━━━━━ SUPPLIED MATERIAL ━━━━━
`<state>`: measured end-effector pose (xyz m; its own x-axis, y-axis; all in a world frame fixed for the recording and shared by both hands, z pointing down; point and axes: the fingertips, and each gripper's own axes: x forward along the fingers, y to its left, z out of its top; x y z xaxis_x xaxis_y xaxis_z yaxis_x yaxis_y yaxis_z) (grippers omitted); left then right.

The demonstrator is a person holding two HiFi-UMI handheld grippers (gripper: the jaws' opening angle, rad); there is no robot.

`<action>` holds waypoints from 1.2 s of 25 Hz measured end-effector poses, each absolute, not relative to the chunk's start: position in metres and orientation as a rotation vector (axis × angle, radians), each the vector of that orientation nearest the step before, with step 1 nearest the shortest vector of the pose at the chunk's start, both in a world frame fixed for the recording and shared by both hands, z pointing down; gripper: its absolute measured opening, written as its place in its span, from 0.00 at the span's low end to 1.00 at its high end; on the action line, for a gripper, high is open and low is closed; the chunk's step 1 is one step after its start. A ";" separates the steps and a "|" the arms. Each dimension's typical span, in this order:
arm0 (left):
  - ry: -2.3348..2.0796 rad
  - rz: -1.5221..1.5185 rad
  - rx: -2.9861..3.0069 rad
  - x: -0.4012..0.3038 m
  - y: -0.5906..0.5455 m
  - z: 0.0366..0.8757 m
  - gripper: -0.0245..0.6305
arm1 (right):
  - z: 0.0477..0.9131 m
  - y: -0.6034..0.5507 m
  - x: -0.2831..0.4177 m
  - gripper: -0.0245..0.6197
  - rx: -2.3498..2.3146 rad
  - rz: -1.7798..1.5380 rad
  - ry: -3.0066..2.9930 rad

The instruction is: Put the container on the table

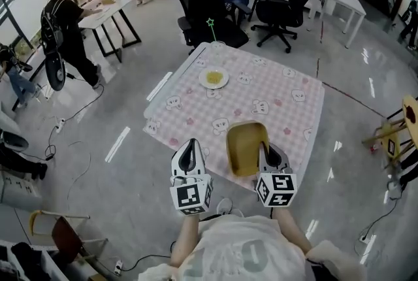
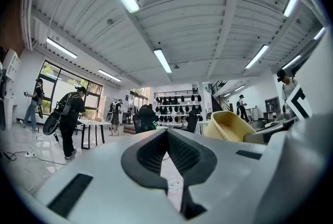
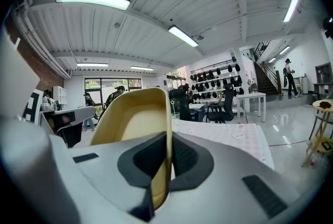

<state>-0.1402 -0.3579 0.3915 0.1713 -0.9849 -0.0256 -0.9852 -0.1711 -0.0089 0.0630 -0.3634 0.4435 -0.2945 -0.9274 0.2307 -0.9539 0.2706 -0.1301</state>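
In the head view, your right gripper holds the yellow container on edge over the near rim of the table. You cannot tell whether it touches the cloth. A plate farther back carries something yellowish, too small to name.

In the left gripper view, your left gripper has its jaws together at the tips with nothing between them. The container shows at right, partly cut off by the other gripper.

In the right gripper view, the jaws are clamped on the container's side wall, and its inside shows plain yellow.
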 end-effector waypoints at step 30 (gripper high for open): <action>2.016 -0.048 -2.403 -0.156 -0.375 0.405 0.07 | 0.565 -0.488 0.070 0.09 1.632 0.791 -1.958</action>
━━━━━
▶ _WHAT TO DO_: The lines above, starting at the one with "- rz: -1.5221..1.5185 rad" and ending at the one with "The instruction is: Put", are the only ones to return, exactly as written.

▶ _WRITTEN SOLUTION_:
  - rz: -1.5221..1.5185 rad
  - rx: -2.9861..3.0069 rad
  - x: -0.4012..0.3038 m
  - y: -0.5906..0.5455 m
  - z: 0.0366..0.8757 m
  - gripper: -0.0245..0.6305
arm1 (right):
  - z: 0.0477..0.9131 m
  - y: -0.6034..0.5507 m
  - x: -0.2831..0.4177 m
  - gripper: -0.0245..0.6197
  - rx: -2.3498..2.3146 rad
  - rz: -1.7798..1.5380 rad
  - ry: -3.0066..2.9930 rad

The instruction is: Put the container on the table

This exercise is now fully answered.